* WHAT YOU HAVE TO DO *
For this exercise, please find the lines in the entries that include the word "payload" and copy them.

START MATERIAL FOR THIS TASK

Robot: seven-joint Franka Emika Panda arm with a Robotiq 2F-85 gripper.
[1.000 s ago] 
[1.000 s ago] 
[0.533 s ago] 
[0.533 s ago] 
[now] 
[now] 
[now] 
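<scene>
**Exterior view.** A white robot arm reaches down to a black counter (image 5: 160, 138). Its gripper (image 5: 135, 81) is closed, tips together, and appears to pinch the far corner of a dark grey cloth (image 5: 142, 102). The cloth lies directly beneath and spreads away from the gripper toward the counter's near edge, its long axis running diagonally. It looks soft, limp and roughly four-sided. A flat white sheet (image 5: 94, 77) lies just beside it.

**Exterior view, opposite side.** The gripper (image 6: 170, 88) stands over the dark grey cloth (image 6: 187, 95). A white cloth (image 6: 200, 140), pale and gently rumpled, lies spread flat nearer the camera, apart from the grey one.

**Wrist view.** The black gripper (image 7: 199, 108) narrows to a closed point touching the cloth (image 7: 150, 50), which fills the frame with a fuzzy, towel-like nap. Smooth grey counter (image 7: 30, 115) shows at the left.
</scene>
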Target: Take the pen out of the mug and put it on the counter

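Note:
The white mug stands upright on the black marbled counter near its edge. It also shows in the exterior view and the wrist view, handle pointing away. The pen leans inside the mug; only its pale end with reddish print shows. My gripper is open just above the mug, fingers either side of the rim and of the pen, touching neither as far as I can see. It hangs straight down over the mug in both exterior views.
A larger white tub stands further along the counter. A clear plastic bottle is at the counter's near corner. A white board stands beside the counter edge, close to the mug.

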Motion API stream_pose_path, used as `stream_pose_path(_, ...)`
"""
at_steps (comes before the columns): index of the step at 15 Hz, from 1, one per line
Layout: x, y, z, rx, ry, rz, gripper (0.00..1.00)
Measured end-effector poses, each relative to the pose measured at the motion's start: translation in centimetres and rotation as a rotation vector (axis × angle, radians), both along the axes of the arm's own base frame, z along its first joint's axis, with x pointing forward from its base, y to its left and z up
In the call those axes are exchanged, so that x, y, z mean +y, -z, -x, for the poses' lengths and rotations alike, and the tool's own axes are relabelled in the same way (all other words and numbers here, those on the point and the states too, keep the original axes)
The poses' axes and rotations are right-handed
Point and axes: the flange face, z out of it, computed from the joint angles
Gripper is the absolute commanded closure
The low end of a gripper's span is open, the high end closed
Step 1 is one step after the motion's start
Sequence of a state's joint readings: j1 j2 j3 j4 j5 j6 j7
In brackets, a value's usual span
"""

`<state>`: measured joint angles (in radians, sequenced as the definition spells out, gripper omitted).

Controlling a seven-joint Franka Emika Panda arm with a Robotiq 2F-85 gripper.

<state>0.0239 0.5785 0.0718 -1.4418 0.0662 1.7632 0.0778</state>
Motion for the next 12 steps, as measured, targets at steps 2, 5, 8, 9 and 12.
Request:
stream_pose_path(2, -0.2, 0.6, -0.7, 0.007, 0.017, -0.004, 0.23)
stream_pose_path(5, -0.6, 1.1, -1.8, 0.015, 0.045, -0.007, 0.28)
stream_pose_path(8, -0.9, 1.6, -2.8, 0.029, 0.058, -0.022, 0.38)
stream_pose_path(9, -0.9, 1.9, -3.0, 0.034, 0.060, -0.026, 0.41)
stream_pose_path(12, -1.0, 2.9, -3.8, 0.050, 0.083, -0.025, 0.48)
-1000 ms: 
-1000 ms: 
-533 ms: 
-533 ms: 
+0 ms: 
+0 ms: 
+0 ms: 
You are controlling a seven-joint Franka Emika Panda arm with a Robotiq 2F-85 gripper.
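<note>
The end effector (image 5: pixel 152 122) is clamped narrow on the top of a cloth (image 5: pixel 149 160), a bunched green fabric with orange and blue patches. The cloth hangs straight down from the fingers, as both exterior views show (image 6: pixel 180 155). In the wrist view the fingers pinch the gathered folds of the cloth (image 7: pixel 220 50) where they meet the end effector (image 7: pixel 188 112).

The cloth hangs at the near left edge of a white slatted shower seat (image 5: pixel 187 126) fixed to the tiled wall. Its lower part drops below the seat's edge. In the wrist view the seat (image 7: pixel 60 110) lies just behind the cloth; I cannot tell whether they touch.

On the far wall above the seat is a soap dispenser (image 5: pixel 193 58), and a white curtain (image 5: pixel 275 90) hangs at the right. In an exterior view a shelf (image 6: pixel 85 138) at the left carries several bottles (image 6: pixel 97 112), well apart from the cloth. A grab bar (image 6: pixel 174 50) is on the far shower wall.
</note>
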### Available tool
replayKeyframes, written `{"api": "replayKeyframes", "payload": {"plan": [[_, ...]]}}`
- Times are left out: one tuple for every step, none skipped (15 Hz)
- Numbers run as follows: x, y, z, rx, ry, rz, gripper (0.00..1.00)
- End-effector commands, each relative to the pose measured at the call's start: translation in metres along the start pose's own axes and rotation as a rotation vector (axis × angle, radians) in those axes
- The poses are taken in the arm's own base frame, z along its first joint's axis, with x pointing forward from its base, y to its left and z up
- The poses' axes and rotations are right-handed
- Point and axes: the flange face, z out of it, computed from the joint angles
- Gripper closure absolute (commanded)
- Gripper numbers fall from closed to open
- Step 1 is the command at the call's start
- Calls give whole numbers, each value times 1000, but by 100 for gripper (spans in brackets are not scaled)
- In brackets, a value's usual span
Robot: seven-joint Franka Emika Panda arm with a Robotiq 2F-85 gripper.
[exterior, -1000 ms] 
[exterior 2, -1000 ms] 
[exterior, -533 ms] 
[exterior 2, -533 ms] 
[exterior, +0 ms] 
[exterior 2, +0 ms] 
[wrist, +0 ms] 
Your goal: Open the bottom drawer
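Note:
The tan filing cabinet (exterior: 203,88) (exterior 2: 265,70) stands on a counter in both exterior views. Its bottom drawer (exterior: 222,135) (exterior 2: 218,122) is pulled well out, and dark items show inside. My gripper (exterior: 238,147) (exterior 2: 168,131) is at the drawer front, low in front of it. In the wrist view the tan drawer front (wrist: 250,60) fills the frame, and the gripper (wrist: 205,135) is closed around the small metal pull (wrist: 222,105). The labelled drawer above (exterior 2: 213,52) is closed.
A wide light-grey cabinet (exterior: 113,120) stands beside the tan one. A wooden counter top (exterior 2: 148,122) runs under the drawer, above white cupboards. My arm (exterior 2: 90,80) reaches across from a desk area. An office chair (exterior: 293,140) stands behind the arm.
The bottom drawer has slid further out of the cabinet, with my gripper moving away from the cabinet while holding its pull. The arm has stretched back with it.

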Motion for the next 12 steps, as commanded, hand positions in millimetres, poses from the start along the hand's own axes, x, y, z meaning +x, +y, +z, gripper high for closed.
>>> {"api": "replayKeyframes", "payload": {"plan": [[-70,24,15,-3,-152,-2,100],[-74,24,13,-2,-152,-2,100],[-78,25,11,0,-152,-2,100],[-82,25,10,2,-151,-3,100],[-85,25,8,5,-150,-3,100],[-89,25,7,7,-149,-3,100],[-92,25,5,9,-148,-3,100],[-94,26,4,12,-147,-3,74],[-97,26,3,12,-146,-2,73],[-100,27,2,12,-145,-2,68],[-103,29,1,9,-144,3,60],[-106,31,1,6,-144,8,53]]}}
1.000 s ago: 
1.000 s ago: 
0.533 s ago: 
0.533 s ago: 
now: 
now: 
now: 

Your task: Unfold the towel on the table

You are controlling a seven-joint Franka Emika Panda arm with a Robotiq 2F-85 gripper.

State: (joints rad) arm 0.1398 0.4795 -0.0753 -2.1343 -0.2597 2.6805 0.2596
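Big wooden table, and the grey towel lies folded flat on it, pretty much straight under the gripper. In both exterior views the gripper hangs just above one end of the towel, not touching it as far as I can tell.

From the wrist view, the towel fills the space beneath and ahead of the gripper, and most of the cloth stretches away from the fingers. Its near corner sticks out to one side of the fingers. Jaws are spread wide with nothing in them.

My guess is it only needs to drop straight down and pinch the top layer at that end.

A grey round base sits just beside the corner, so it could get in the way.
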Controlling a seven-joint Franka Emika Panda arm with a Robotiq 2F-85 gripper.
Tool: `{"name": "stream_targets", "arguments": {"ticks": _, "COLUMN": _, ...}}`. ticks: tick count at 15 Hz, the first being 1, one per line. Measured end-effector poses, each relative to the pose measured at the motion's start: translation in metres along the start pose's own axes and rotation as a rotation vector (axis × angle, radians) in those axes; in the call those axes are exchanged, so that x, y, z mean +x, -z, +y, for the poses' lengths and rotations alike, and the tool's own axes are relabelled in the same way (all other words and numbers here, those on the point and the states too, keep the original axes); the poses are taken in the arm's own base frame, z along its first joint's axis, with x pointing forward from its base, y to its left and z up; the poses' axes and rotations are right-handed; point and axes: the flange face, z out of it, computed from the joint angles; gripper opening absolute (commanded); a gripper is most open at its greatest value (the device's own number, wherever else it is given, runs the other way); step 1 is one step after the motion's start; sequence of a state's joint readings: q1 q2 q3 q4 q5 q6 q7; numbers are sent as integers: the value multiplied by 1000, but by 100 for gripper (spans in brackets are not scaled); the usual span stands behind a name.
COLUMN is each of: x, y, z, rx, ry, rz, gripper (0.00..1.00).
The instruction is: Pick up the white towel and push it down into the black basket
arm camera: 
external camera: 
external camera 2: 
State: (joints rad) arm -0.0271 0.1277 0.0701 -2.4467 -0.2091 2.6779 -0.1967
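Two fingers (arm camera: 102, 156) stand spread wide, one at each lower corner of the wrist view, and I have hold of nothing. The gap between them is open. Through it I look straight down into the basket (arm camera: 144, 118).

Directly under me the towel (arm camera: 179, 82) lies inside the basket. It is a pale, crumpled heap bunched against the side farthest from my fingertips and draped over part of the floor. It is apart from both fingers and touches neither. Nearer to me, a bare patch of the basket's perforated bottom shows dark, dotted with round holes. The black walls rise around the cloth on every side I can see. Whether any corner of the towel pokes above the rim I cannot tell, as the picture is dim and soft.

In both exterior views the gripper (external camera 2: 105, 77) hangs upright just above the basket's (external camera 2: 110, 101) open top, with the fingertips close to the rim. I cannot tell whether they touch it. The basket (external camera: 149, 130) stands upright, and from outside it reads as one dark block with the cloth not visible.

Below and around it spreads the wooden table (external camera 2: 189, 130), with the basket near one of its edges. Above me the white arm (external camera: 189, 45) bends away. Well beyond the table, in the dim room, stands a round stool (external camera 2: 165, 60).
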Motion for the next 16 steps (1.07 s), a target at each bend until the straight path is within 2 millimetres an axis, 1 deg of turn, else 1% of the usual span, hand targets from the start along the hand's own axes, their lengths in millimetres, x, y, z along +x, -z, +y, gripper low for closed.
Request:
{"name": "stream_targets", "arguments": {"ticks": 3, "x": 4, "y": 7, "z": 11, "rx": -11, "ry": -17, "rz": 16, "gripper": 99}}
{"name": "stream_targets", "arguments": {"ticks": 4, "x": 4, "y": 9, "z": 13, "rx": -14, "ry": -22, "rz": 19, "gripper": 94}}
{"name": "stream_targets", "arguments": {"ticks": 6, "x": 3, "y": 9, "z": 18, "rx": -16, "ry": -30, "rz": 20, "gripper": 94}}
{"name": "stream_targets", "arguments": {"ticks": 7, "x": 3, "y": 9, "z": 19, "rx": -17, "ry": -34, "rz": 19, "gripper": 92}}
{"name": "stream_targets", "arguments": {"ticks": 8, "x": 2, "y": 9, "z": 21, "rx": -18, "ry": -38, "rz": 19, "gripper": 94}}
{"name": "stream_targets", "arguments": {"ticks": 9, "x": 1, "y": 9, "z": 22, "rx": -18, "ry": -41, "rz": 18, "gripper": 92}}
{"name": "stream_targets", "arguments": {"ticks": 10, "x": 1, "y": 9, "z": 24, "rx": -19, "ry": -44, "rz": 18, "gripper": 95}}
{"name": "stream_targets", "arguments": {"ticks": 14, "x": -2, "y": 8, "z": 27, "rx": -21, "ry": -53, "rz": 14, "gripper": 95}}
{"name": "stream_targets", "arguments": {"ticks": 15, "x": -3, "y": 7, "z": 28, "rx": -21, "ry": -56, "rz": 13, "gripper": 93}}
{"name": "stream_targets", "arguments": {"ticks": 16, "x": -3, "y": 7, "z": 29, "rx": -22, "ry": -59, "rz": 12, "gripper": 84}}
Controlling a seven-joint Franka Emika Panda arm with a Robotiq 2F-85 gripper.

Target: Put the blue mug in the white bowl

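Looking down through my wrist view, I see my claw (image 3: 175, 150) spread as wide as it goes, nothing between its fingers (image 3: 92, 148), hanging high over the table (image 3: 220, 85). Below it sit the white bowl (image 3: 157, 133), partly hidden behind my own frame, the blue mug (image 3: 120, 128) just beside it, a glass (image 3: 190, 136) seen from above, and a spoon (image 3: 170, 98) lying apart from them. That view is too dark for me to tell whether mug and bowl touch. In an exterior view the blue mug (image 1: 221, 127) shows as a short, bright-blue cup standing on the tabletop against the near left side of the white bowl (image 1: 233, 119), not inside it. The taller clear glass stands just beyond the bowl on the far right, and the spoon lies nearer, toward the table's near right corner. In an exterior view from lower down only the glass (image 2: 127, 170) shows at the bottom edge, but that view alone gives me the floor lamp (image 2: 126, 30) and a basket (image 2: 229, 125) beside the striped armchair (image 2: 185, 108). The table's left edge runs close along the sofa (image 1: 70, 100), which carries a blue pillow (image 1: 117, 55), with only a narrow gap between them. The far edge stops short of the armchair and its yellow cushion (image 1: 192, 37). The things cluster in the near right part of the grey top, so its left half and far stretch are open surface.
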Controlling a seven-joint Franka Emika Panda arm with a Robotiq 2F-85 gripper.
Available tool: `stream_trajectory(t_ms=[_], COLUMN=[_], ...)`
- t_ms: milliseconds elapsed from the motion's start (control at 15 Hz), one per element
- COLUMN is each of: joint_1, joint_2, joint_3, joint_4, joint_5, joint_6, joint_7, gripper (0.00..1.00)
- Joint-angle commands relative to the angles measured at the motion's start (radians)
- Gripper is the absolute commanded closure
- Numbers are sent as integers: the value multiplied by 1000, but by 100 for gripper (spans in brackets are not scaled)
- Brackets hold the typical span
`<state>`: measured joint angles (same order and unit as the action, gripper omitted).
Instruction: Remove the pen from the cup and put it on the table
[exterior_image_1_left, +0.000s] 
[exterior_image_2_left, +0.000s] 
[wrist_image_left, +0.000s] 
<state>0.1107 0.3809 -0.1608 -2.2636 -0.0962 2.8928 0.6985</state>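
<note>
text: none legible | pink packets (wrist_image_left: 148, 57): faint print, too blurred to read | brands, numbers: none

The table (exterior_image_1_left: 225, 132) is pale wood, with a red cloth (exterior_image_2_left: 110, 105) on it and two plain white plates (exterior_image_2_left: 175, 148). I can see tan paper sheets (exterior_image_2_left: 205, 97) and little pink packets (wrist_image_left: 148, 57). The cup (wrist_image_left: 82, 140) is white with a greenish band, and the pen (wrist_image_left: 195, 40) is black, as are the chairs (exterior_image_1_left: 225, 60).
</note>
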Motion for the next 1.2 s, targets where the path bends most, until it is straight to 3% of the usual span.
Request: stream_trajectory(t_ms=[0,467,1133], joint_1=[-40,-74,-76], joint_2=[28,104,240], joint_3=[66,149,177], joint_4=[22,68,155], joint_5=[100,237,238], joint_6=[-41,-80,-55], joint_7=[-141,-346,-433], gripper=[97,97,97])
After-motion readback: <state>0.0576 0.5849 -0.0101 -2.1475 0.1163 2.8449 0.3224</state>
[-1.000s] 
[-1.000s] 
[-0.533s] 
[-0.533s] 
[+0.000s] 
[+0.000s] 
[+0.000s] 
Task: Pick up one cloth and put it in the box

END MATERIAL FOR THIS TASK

* SOLUTION TO THE PROBLEM *
replayKeyframes, written `{"api": "replayKeyframes", "payload": {"plan": [[_, ...]]}}`
>>> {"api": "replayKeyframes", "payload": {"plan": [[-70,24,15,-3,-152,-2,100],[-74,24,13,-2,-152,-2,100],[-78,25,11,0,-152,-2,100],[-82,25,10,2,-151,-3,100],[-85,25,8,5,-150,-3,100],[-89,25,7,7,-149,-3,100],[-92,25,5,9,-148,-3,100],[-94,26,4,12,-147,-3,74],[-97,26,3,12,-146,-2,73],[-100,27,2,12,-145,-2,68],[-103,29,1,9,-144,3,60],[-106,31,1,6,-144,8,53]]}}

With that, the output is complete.